In 2001, using a massive federal grant, the City of Washington decided to turn the Arthur Capper/ Carrollsburg Housing Project into a mixed-income community, displacing the 707 families within it. You know how the road to Hell is paved, right? Readers of the Washington Post could learn about the chaotic removal of the low-income Capper residents, relocating them, in some cases, to other public housing which was due to be demolished. But how did it look from the inside out?

Anu Yadav, a brilliant actor and a first-rate storyteller, lets us know: it looks like a drama, in which heroic but flawed people battle a bureaucracy which, far from being impersonal, seems to be out to personally destroy them.
The three protagonists — Yadav calls them “composites”, as are all the characters save two — are Rhonda, a highly-intelligent and well-organized woman with a bad crack habit, Lena, shrewd and perceptive but beholden to the building managers for her money, and Miss Shirley, a deeply religious, profoundly dignified older woman whose sense of outrage is at war with a deeply-engrained deference. Yadav plays them all.
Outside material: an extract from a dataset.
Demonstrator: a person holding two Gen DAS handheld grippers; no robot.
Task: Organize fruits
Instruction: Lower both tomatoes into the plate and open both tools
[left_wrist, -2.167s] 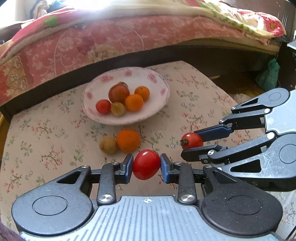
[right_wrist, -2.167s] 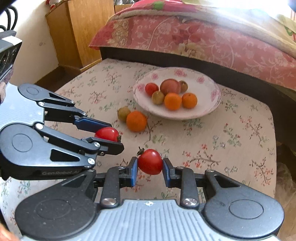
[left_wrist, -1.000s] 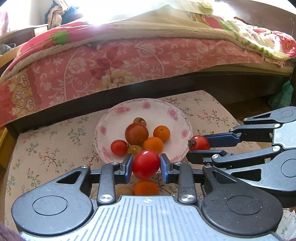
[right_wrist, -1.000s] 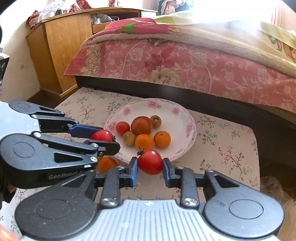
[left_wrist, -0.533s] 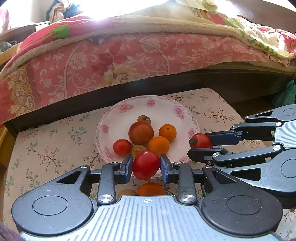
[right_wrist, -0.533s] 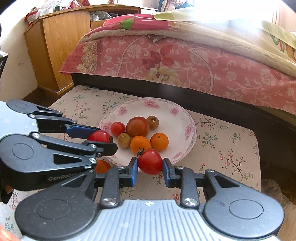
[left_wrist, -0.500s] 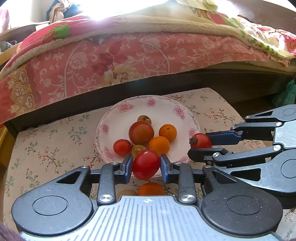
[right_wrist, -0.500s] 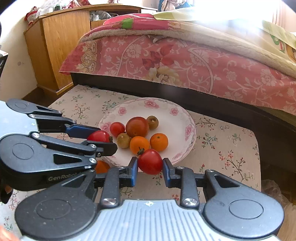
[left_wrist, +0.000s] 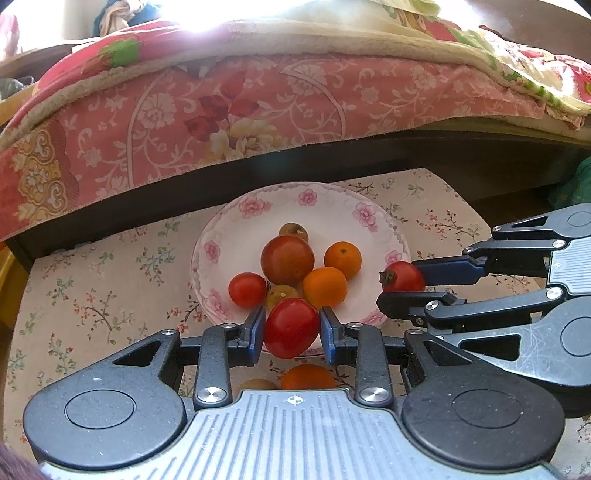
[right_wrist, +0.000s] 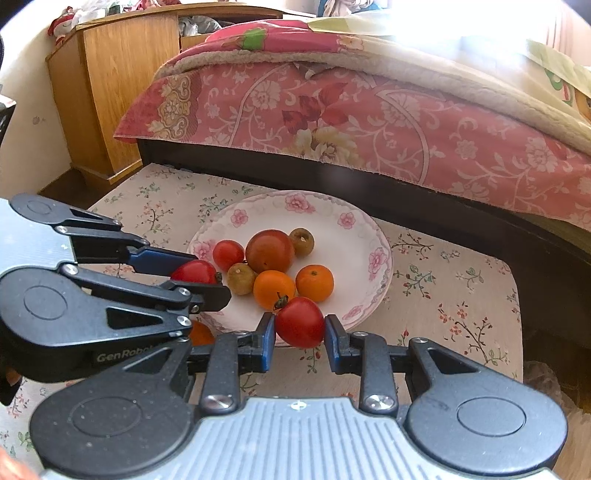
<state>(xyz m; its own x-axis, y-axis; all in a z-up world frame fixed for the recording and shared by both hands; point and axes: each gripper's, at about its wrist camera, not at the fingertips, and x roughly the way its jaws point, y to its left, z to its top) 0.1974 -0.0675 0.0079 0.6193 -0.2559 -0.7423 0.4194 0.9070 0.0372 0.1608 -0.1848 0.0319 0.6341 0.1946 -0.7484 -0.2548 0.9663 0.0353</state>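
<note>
A white plate with pink flowers (left_wrist: 306, 195) (right_wrist: 295, 203) holds a large dark-red tomato (left_wrist: 287, 258), two oranges, a small red tomato (left_wrist: 246, 290) and two brownish fruits. My left gripper (left_wrist: 292, 325) is shut on a red tomato (left_wrist: 290, 334) at the plate's near rim. From the right, my right gripper (left_wrist: 402, 282) comes in over the plate's right edge, shut on another red tomato (left_wrist: 402, 277). In the right wrist view that gripper (right_wrist: 300, 332) clamps its stemmed tomato (right_wrist: 300, 321), and the left gripper (right_wrist: 205, 275) stands at the left.
An orange (left_wrist: 308, 376) and a brown fruit (left_wrist: 258, 384) lie on the floral cloth (left_wrist: 92, 288) just below my left gripper. A bed with a pink floral cover (left_wrist: 221, 110) runs close behind the plate. A wooden cabinet (right_wrist: 110, 92) stands at the back left.
Both grippers have carried their tomatoes forward from the cloth to the plate's near rim. The loose orange and brown fruit now lie beneath the left gripper. Both grips are unchanged.
</note>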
In fact, she plays everyone, slipping seamlessly from the voice and persona of a six-year-old child into that of a scolding adult and then to a different child, this one on the cusp of adolescence and beginning to come into her own power. Yadav is at her best when playing children; she gets their self-consciousness, their secret pride, their delight over absolute nonsense, and the way their words tumble over each other, shedding consonants, when they’re excited. (“I wrote fitty-two poems this week,” Shaniqua announces before launching into one about how angry her mother is.)
Yadav also plays two non-fiction characters: herself (she ran a writing workshop for kids in the Capper project) and Michael Kelly, who heads up the housing authority for the City. It may not surprise you that of the two, she plays Kelly more convincingly (the hardest instruction for an actor is to be yourself). Yadav resists the temptation to dress Kelly up as the piece’s villain; in Yadav’s telling, Kelly is a man who means to do good and who is playing the hand dealt to him as well as he knows how.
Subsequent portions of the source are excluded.